# Hi all new Rocket Owner.



## redricks

Hi i have just purchased through the forum a Giotto (as featured in the For Sale section).Any usefull hints and tips?


----------



## shrink

Well pretty much everything you'll read about the fracino cherub will apply. They are quite similar in design and implementation.

A good heat exchanger is a nice low fuss thing to use and you should find yourself getting along in no time.


----------



## Southpaw

Have a read of this if you haven't already.

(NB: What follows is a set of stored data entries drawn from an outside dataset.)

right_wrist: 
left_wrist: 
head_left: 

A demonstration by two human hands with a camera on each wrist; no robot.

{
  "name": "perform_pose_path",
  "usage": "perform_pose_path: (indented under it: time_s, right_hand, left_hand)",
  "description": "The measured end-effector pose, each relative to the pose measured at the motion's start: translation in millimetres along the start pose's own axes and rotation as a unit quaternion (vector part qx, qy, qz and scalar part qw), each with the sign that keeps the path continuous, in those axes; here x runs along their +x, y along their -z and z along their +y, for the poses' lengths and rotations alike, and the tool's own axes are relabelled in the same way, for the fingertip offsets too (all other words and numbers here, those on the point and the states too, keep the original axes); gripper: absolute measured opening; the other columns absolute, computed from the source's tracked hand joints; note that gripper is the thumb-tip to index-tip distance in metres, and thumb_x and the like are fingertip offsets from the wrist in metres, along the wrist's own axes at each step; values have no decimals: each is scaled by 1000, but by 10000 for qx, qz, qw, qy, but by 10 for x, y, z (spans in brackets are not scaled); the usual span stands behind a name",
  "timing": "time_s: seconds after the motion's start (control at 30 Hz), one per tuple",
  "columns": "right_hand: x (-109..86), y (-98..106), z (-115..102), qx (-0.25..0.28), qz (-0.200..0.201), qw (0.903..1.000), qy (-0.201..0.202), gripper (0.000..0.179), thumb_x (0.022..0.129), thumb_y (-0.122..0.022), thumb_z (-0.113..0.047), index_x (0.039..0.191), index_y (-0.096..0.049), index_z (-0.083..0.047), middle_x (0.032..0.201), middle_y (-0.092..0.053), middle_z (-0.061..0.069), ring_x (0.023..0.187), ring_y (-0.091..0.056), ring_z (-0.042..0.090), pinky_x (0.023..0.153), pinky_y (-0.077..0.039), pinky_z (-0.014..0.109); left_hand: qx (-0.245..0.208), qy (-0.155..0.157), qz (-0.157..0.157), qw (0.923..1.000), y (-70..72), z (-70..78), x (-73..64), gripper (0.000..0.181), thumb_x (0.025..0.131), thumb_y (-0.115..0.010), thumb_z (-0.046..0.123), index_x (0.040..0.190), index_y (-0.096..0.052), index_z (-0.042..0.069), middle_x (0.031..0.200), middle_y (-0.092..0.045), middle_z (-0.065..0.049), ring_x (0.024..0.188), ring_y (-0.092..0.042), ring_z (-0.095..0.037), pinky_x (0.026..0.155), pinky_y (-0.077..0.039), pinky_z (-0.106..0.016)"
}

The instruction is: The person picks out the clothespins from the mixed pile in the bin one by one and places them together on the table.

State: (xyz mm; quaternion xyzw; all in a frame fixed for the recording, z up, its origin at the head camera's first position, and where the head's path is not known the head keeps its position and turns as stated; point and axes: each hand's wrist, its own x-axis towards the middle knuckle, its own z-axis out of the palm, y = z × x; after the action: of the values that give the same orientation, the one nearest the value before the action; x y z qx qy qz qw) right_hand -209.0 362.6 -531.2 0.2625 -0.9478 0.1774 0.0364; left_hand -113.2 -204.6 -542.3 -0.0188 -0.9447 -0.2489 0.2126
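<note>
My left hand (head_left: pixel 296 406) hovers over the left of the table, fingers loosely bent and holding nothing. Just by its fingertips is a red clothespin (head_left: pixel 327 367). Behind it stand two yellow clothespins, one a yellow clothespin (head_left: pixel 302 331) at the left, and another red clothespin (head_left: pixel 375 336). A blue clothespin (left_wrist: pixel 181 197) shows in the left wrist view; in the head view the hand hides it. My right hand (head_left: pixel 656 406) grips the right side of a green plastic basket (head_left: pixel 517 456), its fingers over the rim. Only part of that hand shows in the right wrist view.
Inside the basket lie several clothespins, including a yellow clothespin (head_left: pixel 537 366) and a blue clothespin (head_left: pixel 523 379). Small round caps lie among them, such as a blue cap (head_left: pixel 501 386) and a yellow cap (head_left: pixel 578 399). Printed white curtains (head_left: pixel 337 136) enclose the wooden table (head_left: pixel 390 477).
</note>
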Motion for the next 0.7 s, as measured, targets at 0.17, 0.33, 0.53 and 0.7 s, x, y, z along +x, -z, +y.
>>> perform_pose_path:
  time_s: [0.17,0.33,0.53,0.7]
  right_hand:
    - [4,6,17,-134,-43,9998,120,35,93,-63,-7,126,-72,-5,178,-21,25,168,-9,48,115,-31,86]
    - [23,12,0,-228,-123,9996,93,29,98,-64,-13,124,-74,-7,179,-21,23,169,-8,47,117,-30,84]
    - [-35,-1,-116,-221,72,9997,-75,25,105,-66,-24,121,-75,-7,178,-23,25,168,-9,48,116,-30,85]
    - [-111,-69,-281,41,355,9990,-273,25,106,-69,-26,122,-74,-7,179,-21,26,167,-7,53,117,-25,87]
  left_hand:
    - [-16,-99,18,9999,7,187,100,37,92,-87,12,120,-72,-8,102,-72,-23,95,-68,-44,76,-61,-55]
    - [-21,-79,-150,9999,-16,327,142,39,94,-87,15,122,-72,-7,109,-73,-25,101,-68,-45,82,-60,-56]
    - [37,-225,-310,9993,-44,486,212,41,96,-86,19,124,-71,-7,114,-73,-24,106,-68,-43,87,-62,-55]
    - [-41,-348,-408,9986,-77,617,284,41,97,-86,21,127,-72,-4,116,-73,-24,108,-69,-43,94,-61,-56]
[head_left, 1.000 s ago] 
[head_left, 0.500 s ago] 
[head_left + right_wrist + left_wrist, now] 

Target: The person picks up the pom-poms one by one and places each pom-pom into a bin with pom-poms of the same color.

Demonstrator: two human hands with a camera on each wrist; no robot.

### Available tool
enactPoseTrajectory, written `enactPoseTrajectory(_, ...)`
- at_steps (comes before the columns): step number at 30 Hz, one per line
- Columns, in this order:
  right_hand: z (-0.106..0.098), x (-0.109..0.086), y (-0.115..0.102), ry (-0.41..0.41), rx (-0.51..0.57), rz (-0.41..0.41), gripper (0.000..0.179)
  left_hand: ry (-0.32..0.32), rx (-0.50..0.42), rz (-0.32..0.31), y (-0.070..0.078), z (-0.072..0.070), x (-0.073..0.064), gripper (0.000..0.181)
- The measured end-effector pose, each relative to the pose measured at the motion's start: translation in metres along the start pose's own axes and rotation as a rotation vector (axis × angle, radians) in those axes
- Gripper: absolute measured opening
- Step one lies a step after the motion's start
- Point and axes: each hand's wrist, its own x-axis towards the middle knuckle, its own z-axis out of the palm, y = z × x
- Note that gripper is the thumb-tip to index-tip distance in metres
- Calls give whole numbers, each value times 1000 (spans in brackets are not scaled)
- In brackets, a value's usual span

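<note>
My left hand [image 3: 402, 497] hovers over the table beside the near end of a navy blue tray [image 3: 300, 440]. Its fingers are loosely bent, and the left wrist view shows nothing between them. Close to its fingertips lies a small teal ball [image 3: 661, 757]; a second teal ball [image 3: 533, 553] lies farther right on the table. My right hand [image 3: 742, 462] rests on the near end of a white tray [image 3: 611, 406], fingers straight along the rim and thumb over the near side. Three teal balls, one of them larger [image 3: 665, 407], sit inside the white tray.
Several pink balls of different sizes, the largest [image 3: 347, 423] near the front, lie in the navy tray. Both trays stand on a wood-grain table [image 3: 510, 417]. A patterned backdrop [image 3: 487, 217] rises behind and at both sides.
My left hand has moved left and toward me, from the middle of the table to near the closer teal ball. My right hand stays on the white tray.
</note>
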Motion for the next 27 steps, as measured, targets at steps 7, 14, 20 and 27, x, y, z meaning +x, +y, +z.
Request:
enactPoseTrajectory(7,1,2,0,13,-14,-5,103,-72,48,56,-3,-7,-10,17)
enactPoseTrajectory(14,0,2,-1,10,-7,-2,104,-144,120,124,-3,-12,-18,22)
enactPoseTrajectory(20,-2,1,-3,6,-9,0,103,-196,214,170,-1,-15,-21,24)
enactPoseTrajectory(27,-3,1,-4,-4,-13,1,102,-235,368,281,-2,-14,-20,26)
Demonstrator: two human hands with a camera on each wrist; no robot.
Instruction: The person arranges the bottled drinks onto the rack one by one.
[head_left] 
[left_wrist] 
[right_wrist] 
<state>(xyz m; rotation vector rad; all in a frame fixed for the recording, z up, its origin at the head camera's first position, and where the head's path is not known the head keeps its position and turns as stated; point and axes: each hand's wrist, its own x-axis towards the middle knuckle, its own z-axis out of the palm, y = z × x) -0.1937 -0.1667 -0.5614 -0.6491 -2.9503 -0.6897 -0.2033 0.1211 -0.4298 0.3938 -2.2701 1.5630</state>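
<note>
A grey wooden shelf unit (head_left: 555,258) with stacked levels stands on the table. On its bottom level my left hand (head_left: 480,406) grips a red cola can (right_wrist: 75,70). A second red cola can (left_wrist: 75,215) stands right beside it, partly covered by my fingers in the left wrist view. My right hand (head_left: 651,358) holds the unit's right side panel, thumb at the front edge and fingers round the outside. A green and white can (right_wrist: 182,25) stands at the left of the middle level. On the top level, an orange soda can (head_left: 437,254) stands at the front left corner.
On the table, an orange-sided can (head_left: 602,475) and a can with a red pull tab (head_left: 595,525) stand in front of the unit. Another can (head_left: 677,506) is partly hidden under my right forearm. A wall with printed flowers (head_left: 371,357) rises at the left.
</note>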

http://www.home-barista.com/hx-love.html


----------



## skenno

Good choice! What was your previous machine or is this your first one?


----------



## redricks

Previous machine was the delightful miss Sylvia fantastic machine once you get used to her way of doing things.


----------



## skenno

I had a gaggia classic so it's probably a similar experience. The main difference for me was the steaming. I'd just about got the hang of microfoam with the classic but because the rocket's so much faster I had to develop a new technique and stretch much quicker. Stikl a bit hit and miss but I'm getting there! For me the Rocket's a lot easier to use. Once you're up to temp you can pretty much make endless drinks. Just remember to do a short cooling flush if you leave the machine on for a while without using it.


----------



## redricks

Yeh the cooling flush thing im pulling arround 2oz off the group head leaving for 25-30seconds then pulling my shot.Is this about correct?


----------



## skenno

Sounds about right. I always use the cooling flush to warm the cup.


----------



## Sofmonk

I guess it also depends on the default boiler pressure settings too? I find i need to cool flush for around 6oz of water to stop the water dance...


----------



## gmason

Great machines and very forgiving compared to what you upgraded from. Hold their value well, so a good investment.


----------



## Xpenno

Congrats man, an amazing looking/performing machine for sure!!!


----------